Robert Williams: Well, ZIOPHARM is a biotech company developing cancer therapies that rely on an exploding niche of the market known as synthetic biology. Now, in its simplest terms, synthetic biology is the marriage of human biology and genetic engineering. Trust me, Justin; synthetic biology is not an easy term to define. This field is evolving so rapidly that no widely accepted definition even exists yet. But scientists can now reprogram our DNA to repair and regenerate diseased tissues and cells.
Justin Fritz: Yeah, I’m sure many of our readers are hearing the term “synthetic biology” for the first time. Any catalysts on the horizon that are pushing the stock higher?
Robert Williams: Yeah, there is, Justin. ZIOPHARM has been rallying ever since announcing a licensing agreement with the University of Texas MD Anderson Cancer Center. It also has a key partnership agreement with a company called Intrexon; ticker symbol is XON. Now, Intrexon stock is also in orbit, having gone from $16 to $41 since October. So these two companies are definitely on the leading edge of something big.
In fact, famed investor Bill Miller says Intrexon could be the stock of the decade. In a recent interview, Miller went as far as to say that Intrexon could become the biggest company in the world, supplanting even Apple.
Justin Fritz: All right. Let’s get back to the companies you’re tracking this week: inContact and ZIOPHARM. On the one hand, you have inContact, which is showing pretty steady signs of growth quarter to quarter. How do you value a company like ZIOPHARM, which is just going ballistic right now and experiencing such a radical growth?
Robert Williams: Yeah, well, you can see the challenge in valuing a company first, so like inContact, that is a steady grower, and then trying to value ZIOPHARM, which is just blasting higher day to day.
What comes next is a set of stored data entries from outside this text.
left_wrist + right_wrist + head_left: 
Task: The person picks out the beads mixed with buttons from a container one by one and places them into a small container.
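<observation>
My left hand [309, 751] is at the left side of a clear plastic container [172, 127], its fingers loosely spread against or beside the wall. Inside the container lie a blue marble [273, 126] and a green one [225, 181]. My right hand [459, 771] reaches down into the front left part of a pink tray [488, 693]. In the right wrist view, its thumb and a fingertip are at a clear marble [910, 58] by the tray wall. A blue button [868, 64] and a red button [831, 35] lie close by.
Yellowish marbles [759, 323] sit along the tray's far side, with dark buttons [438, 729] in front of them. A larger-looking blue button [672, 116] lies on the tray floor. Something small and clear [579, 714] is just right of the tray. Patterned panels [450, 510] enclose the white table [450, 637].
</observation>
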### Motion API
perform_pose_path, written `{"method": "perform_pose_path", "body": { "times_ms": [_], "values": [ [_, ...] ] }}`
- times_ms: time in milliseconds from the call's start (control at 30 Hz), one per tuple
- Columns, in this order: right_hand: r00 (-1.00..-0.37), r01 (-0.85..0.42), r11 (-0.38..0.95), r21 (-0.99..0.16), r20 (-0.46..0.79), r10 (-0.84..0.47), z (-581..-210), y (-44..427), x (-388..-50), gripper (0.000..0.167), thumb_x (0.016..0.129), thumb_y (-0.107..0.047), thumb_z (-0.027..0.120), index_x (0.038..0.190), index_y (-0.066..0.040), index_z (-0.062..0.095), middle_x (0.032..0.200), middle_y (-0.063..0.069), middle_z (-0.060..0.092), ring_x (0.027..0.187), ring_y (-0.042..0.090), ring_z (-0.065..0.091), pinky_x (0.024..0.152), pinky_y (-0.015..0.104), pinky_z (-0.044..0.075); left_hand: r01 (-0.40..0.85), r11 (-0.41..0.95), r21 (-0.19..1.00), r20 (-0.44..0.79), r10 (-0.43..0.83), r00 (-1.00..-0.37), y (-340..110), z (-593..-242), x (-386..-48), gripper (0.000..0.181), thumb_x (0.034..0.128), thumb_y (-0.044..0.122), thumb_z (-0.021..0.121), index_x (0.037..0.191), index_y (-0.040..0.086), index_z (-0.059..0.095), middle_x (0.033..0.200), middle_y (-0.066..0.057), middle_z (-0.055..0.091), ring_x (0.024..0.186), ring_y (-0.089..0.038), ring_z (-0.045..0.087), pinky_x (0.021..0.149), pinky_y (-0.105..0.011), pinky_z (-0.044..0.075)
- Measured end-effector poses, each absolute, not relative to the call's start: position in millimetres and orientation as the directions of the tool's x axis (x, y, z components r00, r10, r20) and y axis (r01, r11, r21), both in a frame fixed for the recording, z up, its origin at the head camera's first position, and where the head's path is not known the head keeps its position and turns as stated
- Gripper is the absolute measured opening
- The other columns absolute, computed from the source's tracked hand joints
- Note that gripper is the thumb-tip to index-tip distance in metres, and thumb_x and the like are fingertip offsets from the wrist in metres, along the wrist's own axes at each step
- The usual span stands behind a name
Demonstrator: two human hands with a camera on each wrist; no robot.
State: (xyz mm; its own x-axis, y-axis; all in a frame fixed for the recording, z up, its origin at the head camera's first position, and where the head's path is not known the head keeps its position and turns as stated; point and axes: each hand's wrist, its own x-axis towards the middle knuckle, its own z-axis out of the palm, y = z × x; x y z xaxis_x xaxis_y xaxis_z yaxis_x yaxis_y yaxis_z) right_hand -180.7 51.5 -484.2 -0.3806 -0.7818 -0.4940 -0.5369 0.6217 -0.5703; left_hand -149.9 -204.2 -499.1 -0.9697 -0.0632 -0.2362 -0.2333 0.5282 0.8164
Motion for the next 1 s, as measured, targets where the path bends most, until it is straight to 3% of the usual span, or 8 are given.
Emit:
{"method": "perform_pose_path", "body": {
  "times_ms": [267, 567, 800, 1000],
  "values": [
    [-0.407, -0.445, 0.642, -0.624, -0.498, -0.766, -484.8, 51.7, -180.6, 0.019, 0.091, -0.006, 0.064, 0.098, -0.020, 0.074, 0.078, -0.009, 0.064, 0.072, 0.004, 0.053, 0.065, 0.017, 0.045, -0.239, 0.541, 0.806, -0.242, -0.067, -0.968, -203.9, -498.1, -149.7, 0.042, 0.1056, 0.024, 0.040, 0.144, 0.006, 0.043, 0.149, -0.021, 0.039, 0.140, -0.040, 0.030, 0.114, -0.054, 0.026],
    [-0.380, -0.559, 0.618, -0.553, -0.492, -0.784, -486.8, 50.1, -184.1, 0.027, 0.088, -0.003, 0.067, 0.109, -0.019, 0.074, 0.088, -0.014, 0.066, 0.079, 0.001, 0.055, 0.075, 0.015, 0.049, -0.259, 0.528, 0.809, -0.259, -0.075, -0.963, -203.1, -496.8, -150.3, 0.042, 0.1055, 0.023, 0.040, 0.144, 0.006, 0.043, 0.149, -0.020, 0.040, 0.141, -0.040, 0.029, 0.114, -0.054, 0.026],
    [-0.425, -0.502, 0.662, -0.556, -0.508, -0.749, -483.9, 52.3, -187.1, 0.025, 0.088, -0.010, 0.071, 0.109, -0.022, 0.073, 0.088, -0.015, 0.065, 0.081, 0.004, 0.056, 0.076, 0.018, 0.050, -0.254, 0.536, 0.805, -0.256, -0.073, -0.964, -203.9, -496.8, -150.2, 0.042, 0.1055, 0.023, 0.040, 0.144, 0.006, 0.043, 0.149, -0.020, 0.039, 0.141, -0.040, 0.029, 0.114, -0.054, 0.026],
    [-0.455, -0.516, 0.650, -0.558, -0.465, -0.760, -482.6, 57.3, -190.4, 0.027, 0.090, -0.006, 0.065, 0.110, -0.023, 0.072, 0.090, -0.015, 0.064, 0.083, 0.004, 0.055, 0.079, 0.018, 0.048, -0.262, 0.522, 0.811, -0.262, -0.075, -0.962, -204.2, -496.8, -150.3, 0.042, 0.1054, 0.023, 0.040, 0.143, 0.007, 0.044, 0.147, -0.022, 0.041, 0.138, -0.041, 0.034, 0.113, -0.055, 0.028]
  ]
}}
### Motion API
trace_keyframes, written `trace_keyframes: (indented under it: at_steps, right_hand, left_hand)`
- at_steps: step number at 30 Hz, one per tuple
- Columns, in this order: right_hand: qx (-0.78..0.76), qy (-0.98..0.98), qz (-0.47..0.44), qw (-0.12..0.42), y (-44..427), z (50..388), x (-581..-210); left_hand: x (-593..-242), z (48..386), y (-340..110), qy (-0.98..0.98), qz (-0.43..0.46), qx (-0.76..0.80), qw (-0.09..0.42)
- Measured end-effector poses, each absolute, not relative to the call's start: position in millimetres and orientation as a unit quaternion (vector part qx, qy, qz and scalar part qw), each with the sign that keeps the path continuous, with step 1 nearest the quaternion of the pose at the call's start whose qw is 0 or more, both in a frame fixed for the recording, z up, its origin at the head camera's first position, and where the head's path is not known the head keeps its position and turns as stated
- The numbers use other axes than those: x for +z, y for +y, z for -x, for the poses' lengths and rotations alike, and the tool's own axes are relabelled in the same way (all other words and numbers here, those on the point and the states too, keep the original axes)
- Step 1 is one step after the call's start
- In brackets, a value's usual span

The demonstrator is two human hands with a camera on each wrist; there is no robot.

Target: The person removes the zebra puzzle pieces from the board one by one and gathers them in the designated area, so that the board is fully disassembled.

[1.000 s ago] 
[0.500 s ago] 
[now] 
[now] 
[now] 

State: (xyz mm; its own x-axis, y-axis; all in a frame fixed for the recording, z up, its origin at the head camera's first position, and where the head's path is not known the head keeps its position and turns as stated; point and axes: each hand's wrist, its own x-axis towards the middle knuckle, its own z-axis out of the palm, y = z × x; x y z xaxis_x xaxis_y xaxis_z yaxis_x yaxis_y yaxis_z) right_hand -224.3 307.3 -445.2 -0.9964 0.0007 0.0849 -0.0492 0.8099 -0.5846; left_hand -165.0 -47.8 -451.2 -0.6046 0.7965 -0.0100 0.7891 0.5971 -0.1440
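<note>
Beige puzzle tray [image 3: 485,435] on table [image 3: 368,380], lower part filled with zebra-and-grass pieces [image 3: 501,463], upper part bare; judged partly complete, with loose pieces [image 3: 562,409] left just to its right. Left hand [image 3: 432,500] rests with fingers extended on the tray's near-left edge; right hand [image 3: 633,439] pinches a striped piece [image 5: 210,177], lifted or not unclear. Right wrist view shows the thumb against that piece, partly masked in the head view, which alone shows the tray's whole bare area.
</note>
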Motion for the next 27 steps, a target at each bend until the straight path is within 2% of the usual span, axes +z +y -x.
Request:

Now, I’m very bullish on both. But in ZIOPHARM’s case, it’s almost impossible to do evaluation. So if you’re gonna take on a position, you have to do it in an incredibly disciplined fashion, and by that, I mean strategically buying only during down days.
Now, trust me, with stocks that are racing higher, like ZIOPHARM, in such a short period of time, we will see some good-natured profiting taking. So I recommended taking advantage of these micro corrections within the stock when they do occur.
Justin Fritz: Oh, it sounds like a couple of great opportunities for our readers to watch out for. Thanks so much, Robert. For Wall Street Daily, I’m Justin Fritz, signing off.